LA REAZIONE DEI LETTORI SUI SOCIAL NETWORK

Su Twitter e su Facebook molti utenti (anche chi scrive, ahimè) che hanno letto la notizia sono insorti contro i giornalisti per l’uso del maschile riferito a quella che si suppone essere una donna trans.

Lapo Elkann e Shermine Shahrivar

Comprensibilmente, a dire il vero, perché è un’annosa questione quella della concordanza del genere con cui si parla delle persone trans sui media e quello sentito effettivamente da queste persone. È rarissimo, infatti, trovare l’uso del femminile quando si parla di una trans. Ed è quello che succede, in effetti, in tutti gli articoli quando rievocano i fatti del 2005.

LA NOTIZIA SULLE FONTI STATUNITENSI

Il fatto è che questa volta pare che le cose stiano diversamente. Incuriositi da come avessero riportato la notizia i media statunitensi, siamo andati a cercare le fonti citate dall’Ansa. Si dà il caso che una, l’Hollywood Reporter, parli semplicemente di “escort” (in inglese, com’è noto, non esitono il femminile e il maschile quindi in mancanza della specifica “male” o “female” non è facile capire), un’altra, il The Daily Beast, scriva espressamente “male escort” (cioè un sex worker uomo), la terza, il New York Daily News, sia l’unica a parlare di “transgender woman” (donna transgender). Tre articoli tutti discordanti. A questo punto ci rivolgiamo ad una delle fonti di riconosciuta affidabilità: l’agenzia di stampa internazionale Reuters. Ebbene, Reuters non riporta alcun dettaglio su chi fosse con Elkann quando ha deciso di simulare il rapimento. L’agenzia si limita a riferire del finto sequestro di persona e dell’accusa che ne consegue ai danni di Elkann. Tutto qui.

COS’È SUCCESSO?

E qui scattano due riflessioni. La prima riguarda l’informazione italiana: cosa cambia se con Elkann ci fosse una sex worker, un sex worker, una persona transgender o una cisgender? La notizia rimane, a nostro avviso, che ha simulato un rapimento (commettendo quindi un reato) per avere dei soldi dalla sua famiglia. Se si fosse tralasciato il dettaglio non ci sarebbe stato alcuno scivolone. Quello che deduciamo dopo avere consultato le fonti e avere fatto una breve, ulteriore ricerca, è che non sappiamo come siano andate le cose. Non sappiamo chi ci fosse con l’erede Agnelli quella notte, quindi perché avventurarsi nel conferire affidabilità certa all’unica fonte che parla di “donna transgender”, per altro riportando la notizia usando il maschile? Per quello che possiamo leggere, avrebbe potuto trattarsi di un uomo, ma volendoci affidare alla più credibile delle fonti consultate (la Reuters, appunto) non disponiamo neanche di questo dettaglio (ancora una volta, era così determinante?).
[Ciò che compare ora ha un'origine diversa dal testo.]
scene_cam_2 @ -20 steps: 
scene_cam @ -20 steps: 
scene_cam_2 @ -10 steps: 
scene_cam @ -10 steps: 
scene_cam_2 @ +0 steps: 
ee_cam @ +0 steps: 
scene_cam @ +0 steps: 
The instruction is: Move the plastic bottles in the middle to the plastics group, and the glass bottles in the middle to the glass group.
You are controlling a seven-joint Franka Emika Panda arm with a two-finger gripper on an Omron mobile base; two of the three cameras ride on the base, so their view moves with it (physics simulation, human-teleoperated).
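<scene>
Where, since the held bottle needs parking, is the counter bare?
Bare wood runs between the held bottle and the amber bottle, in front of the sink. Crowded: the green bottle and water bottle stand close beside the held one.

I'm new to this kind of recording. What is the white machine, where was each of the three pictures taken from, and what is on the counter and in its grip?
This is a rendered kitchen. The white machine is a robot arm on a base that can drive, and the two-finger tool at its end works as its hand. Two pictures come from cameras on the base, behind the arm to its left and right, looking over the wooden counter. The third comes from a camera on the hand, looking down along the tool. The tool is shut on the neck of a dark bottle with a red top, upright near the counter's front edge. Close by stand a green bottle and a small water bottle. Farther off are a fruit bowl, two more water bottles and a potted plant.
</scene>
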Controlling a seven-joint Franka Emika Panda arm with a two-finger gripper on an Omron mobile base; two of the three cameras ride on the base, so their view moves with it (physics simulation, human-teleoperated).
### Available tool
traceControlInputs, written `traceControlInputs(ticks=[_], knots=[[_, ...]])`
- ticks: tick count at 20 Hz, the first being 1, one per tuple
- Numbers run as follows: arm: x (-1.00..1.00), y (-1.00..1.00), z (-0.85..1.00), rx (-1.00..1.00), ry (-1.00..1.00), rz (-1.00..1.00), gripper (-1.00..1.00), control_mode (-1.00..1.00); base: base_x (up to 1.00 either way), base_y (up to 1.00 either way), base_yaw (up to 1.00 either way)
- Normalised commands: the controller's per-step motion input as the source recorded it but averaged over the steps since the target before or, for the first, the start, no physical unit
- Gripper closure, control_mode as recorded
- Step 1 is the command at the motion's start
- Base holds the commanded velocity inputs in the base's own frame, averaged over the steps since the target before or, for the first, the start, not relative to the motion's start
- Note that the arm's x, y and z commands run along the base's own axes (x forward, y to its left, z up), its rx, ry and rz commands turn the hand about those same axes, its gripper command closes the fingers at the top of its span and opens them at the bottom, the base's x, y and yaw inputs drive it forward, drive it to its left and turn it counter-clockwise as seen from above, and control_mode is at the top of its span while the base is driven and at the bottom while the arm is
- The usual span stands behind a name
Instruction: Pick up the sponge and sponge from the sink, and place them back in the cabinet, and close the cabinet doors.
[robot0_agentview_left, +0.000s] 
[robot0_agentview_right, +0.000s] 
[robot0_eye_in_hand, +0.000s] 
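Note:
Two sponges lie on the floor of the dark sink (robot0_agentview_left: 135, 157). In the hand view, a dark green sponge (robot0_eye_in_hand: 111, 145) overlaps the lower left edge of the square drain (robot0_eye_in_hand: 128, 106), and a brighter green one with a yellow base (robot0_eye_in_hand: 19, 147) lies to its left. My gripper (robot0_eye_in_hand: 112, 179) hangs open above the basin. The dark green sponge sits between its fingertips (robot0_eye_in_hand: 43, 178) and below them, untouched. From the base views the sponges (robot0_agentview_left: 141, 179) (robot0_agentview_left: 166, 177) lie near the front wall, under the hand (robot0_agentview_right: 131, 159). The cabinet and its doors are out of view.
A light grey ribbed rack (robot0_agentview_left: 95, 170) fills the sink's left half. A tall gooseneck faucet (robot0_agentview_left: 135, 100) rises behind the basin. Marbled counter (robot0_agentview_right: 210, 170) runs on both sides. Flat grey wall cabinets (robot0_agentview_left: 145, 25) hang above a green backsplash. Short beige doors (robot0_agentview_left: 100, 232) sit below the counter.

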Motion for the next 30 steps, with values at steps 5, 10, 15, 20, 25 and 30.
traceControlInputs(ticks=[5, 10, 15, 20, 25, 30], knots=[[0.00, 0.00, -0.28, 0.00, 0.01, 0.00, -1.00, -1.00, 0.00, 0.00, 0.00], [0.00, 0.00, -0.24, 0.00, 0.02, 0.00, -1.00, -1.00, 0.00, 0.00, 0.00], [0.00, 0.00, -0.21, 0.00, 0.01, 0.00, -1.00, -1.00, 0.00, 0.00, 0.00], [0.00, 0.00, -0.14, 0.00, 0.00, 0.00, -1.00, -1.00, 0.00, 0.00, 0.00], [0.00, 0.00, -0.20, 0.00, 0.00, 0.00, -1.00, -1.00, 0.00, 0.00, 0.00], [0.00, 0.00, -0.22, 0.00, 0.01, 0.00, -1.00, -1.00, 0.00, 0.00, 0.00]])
La seconda riflessione, invece, riguarda la reazione degli utenti. In molti hanno dato per scontato che la sex worker fosse una donna trans e si è fatta la corsa, quindi, a fare notare ai giornalisti l’uso del maschile invece che del femminile. A parziale discolpa va detto che probabilmente in questa percezione ha influito il fatto che non è la prima volta che il protagonista della vicenda sceglie questo tipo di compagnia per i suoi divertimenti notturni, ma anche il fatto che tutti si sono riferiti a quanto successo nel 2005 parlando di “un trans” mentre in quel caso è noto che si trattava di una donna. Sbagliato quell’articolo indeterminativo, è stato l’immediato collegamento, sbagliato anche l’altro. Comprensibile e forse giusto, se ci riferiamo a quanto scrive il New York Daily News. Ma forse scorretto: chi ha detto, infatti, che il “male prostitute” a cui si riferiscono gli altri siti non fosse effettivamente una persona che ha compiuto la transizione da donna a uomo e, quindi, un trasessuale? Certo sta ai media riportare le notizie correttamente, ma sarebbe buona pratica se tutti, non solo i giornalisti, ci preoccupassimo di verificare le cose che leggiamo. Perché sebbene animati dalle migliori intenzioni, il rischio di affidarsi ad un luogo comune è dietro l’angolo.